> ASSIGNMENT: Reproduce the listing word for word. Skip any image.

--- START ---

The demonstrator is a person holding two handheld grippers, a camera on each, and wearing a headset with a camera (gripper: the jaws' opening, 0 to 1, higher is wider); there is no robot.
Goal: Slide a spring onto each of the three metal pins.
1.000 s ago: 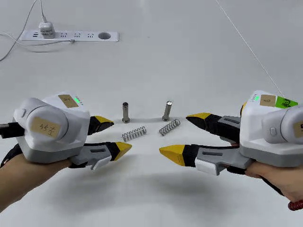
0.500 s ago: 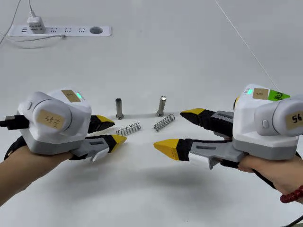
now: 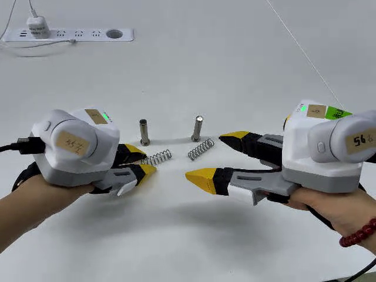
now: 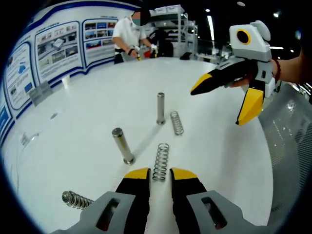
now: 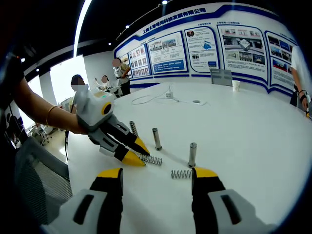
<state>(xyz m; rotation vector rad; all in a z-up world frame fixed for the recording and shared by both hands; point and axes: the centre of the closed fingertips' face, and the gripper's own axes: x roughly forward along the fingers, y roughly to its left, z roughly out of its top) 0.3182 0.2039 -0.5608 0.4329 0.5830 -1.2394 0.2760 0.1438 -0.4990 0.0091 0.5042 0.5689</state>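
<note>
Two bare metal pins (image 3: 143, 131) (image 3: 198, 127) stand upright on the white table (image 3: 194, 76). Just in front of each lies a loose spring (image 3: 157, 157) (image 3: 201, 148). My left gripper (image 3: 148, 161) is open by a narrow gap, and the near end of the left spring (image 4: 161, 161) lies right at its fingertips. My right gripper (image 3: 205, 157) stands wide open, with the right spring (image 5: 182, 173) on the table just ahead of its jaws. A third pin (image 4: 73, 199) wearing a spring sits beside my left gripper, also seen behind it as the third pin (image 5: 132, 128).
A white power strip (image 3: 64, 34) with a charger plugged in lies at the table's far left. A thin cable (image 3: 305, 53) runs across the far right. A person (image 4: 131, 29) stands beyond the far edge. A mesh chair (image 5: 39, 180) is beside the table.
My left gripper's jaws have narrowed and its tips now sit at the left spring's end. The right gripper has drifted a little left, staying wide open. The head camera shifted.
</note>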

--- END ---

> YOUR RESPONSE:
The demonstrator is a person holding two handheld grippers, a camera on each, and wearing a headset with a camera (gripper: the jaws' opening, 0 to 1, higher is wider); there is no robot.
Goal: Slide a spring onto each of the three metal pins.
1.000 s ago: 
0.500 s ago: 
now: 
now: 
now: 
<state>(xyz m; rotation vector rad; all in a z-up world frame fixed for the recording and shared by both hands; point and axes: the centre of the closed fingertips' face, and the gripper's own axes: x roughly forward along the fingers, y roughly to its left, z roughly out of its top) 0.3182 0.2039 -0.5608 0.4329 0.5830 -1.2394 0.2760 0.1438 -0.4990 0.0091 0.5042 0.5689</state>
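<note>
Two bare metal pins (image 3: 143, 131) (image 3: 198, 127) stand upright on the white table (image 3: 194, 76). Just in front of each lies a loose spring (image 3: 157, 157) (image 3: 201, 148). My left gripper (image 3: 148, 161) is open by a narrow gap, and the near end of the left spring (image 4: 161, 161) lies right at its fingertips. My right gripper (image 3: 205, 157) stands wide open, with the right spring (image 5: 182, 173) on the table just ahead of its jaws. A third pin (image 4: 73, 199) wearing a spring sits beside my left gripper, also seen behind it as the third pin (image 5: 132, 128).
A white power strip (image 3: 64, 34) with a charger plugged in lies at the table's far left. A thin cable (image 3: 305, 53) runs across the far right. A person (image 4: 131, 29) stands beyond the far edge. A mesh chair (image 5: 39, 180) is beside the table.
My left gripper's jaws have narrowed and its tips now sit at the left spring's end. The right gripper has drifted a little left, staying wide open. The head camera shifted.
</note>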

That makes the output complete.